Bang! Bang! Machine-gun sounds from the storage room startled me. Yesterday I’d found a note in Jordan’s backpack from his teacher, encouraging more signing at home, more reading, and less TV.
I pointed back toward the storage room. “I think you should take the TV out of there. Jordan will never get better at signing if all he does is veg out.”
“Aw, every kid loves TV, Tess. Even you got hooked on Project Runway.” She leaned against the dipping cabinet. “Besides, it keeps Jordan from getting in trouble around here.”r />
I didn’t agree. But I knew I wouldn’t change Ma’s mind, so I didn’t try. I grabbed the drill and climbed up the stepladder to get started on the installation.

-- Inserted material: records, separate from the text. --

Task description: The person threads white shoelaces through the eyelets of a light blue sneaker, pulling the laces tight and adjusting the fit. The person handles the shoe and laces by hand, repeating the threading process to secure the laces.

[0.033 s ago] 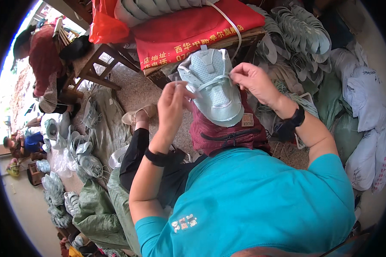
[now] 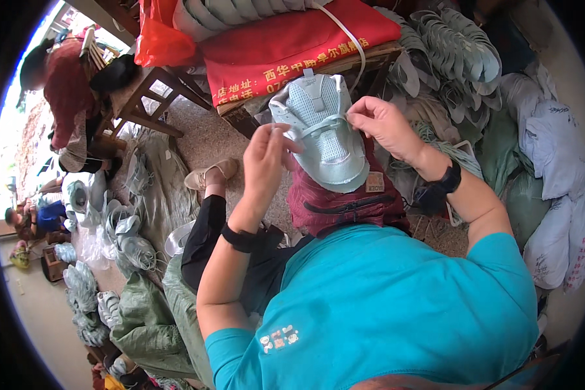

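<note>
A pale green shoe upper (image 2: 333, 166) with a mesh tongue rests, toe toward me, on a maroon bag (image 2: 338, 201) on my lap. A pale green shoelace (image 2: 328, 123) crosses the upper below the tongue's middle. At the right edge of the upper, my right hand (image 2: 383, 127) pinches one end of the lace between thumb and fingers. My left hand (image 2: 264, 156) is closed beside the left eyelet edge, its fingertips next to the lace; what they hold there is too small to make out.
Ahead stands a wooden table (image 2: 240, 116) under a red cloth (image 2: 292, 52), with stacked pale shoe parts. Bunches of uppers (image 2: 458, 49) and white sacks (image 2: 556, 149) lie to the right. At left are a wooden stool (image 2: 146, 101), a seated person (image 2: 71, 91) and green sacks (image 2: 146, 318).
My left hand has shifted slightly right and toward the upper, with its fingers more curled. My right hand and the upper have barely moved.
</note>
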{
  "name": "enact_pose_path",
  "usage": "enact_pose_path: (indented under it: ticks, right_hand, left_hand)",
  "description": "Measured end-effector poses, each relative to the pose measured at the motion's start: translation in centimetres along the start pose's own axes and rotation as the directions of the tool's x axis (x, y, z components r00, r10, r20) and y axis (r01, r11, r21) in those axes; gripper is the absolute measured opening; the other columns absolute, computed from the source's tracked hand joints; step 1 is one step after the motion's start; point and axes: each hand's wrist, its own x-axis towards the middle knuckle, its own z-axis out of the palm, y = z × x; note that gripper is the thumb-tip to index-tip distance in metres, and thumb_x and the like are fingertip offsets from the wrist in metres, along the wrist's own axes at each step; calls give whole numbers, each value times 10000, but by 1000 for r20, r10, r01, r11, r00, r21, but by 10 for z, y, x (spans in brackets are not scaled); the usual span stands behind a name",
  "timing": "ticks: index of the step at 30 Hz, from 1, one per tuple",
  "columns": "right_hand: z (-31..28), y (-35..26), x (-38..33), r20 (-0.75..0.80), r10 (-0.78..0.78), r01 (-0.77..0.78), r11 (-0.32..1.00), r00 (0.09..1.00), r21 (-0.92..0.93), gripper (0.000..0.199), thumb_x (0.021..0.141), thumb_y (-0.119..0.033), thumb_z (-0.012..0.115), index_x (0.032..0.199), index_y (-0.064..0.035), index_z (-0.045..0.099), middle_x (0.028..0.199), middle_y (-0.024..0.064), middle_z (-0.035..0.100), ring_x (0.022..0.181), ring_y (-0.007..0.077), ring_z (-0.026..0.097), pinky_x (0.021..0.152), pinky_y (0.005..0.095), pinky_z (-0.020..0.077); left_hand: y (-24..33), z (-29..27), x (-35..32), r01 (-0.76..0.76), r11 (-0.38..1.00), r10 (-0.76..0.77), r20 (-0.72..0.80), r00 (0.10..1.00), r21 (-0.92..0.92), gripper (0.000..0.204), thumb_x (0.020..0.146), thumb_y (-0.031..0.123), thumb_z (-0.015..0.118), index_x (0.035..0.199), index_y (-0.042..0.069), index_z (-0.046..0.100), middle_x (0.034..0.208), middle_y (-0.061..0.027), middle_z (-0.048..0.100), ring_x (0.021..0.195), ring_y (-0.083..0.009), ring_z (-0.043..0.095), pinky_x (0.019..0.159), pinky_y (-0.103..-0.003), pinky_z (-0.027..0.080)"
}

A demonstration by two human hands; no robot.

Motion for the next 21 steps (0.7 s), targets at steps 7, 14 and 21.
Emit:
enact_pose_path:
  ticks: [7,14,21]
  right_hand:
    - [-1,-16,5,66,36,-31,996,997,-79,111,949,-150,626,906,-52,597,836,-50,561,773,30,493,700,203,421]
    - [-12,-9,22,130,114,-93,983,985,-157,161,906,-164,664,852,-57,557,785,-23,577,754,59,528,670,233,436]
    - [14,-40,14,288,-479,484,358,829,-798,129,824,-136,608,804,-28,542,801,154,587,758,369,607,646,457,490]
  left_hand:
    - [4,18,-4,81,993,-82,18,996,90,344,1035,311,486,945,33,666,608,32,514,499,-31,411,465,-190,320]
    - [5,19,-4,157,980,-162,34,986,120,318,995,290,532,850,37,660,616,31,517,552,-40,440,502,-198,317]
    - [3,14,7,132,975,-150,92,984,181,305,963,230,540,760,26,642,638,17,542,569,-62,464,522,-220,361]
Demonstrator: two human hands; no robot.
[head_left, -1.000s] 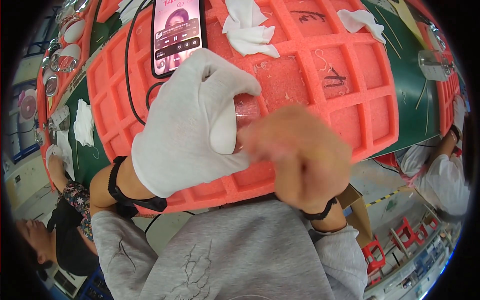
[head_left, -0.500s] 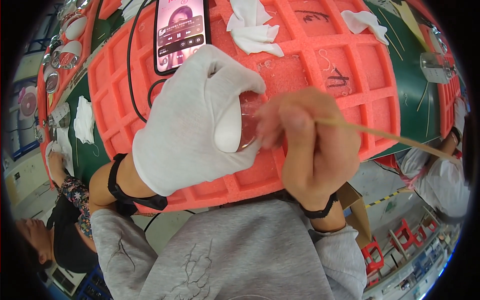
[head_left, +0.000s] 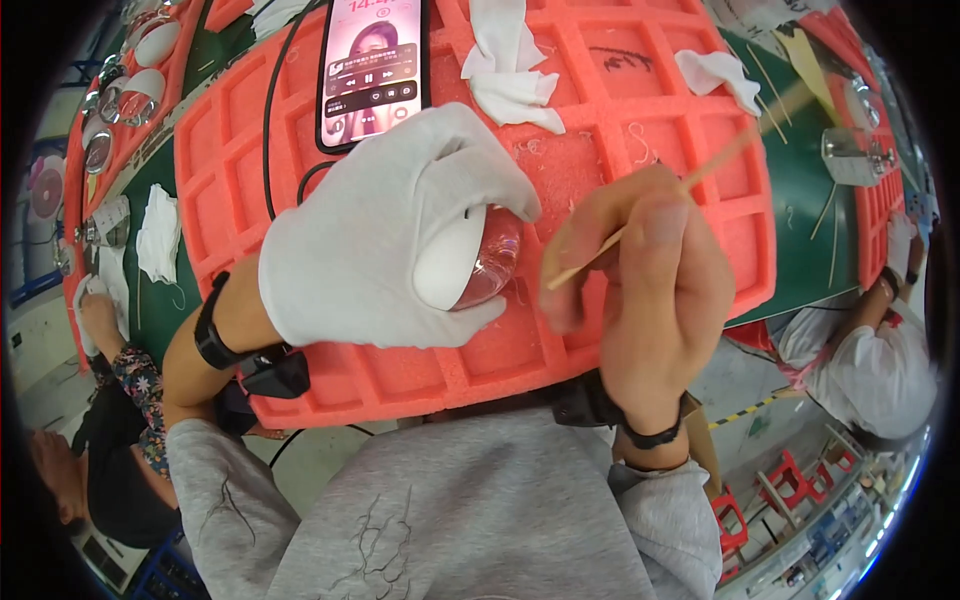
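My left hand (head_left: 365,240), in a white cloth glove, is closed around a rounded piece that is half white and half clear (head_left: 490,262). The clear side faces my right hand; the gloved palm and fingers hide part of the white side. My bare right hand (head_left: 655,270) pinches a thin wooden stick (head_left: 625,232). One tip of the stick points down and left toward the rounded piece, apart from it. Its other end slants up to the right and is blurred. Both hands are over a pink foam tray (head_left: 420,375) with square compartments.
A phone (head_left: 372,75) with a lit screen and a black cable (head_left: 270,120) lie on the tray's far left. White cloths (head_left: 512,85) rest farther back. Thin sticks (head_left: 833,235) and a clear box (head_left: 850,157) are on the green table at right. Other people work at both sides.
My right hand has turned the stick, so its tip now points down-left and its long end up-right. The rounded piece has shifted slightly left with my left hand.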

The metal brackets I’d bought felt more secure than the plastic ones. The left one mounted quickly, so I moved the ladder to the other side of the window. But first I took off my sweatshirt. The shop had an old radiator heater, and no matter how many times Ma tried to lower the temperature, it felt hot.
When I finally got the curtains up, Ma dragged a small dining table and two wooden chairs over and centered them underneath the window. “This place looks straight out of a Norman Rockwell painting,” she said, clapping. “Can’t you see starry-eyed lovers slurping their shakes with those frilly curtains framing the picture?”
I gazed at the window and grinned. Not bad. Not bad at all.
I hadn’t even unplugged my drill before Ma handed me a paintbrush. “Okay, Artsy Annie. Now that you dolled up the windows, how ’bout dressing up the walls with ice cream art?”
Ice cream art? Now that sounded right up my alley. “Where?” I asked, looking around at the wallpapering.
“A spot guaranteed to get traffic, the bathrooms,” she answered, pointing toward the back.
“Bathrooms are bathrooms. Can’t we leave them be?” I asked.
“Where’s your selling spirit? We leave nothin’ be. I want a sundae on the men’s room door—covered with nuts; Lord knows men in my life have made me nuts—and a milk shake on the ladies’ room door. Inside, you design whatever floats your boat, as long as it sends what the Inside Scoop calls a subliminal message.”
“What’s the message?”
“Buy more ice cream!”
I looked over at Ma, amazed at the way her mind worked. How had she managed to sucker me into doing all this when I voted “heck, no” on the business?
Yet this was an artistic challenge. The narrow space in the bathrooms above the hand dryers would be perfect for painting a slender ice cream soda glass with two straws sticking out. And near the ceiling, I could stencil a wraparound border of kids holding hands and licking ice cream cones. Wait … make that cartoon animals smiling and eating ice cream! Giraffes, kangaroos, tigers, even turtles. Customers might like that even better. I knew Jordan would!